** What you should do **
Output every entry exactly, from the first line to the last.

** Items from a dataset **
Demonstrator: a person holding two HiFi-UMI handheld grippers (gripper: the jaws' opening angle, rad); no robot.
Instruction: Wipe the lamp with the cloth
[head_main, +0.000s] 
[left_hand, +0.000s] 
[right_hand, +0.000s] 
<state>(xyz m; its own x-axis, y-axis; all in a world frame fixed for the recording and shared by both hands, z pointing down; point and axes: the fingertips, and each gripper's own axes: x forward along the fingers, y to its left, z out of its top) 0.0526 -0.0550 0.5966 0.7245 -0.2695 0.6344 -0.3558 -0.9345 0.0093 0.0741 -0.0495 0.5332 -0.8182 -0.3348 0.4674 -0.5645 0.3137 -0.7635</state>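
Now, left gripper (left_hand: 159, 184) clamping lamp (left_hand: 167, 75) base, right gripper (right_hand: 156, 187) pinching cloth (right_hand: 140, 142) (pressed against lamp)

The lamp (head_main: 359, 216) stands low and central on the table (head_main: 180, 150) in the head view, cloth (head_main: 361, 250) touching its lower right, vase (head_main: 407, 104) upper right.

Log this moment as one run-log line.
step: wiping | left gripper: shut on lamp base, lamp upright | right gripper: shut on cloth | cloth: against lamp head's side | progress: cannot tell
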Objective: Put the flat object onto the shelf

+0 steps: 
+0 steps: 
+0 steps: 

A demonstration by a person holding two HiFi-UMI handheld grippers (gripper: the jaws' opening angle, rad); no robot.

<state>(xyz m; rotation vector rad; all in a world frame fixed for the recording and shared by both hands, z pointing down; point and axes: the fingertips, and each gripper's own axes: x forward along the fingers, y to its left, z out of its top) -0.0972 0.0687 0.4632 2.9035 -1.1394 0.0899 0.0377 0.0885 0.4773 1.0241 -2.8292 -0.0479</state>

** Response area **
Demonstrator: a person holding two HiFi-UMI handheld grippers (gripper: the jaws' opening angle, rad); no robot.
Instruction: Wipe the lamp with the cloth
[head_main, +0.000s] 
[left_hand, +0.000s] 
[right_hand, +0.000s] 
<state>(xyz m; its own x-axis, y-axis; all in a world frame fixed for the recording and shared by both hands, z pointing down; point and axes: the fingertips, and each gripper's own axes: x forward along the fingers, y to its left, z out of its top) 0.0526 -0.0550 0.5966 0.7245 -0.2695 0.6344 -0.3558 -0.9345 0.0093 0.0741 -0.0495 0.5332 -0.8182 -0.3348 0.4674 -0.5645 0.3137 -0.7635</state>
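Now, left gripper (left_hand: 159, 184) clamping lamp (left_hand: 167, 75) base, right gripper (right_hand: 156, 187) pinching cloth (right_hand: 140, 142) (pressed against lamp)

The lamp (head_main: 359, 216) stands low and central on the table (head_main: 180, 150) in the head view, cloth (head_main: 361, 250) touching its lower right, vase (head_main: 407, 104) upper right.

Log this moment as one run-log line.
step: wiping | left gripper: shut on lamp base, lamp upright | right gripper: shut on cloth | cloth: against lamp head's side | progress: cannot tell
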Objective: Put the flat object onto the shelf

+0 steps: 
+0 steps: 
+0 steps: 

A demonstration by a person holding two HiFi-UMI handheld grippers (gripper: the jaws' opening angle, rad); no robot.

<state>(xyz m; rotation vector rad; all in a world frame fixed for the recording and shared by both hands, z pointing down; point and axes: the fingertips, and each gripper's own axes: x forward along the fingers, y to its left, z out of its top) -0.0972 0.0687 0.4632 2.9035 -1.1394 0.0899 0.0377 0.0885 0.4773 1.0241 -2.8292 -0.0479</state>

Nothing further remains for this exercise.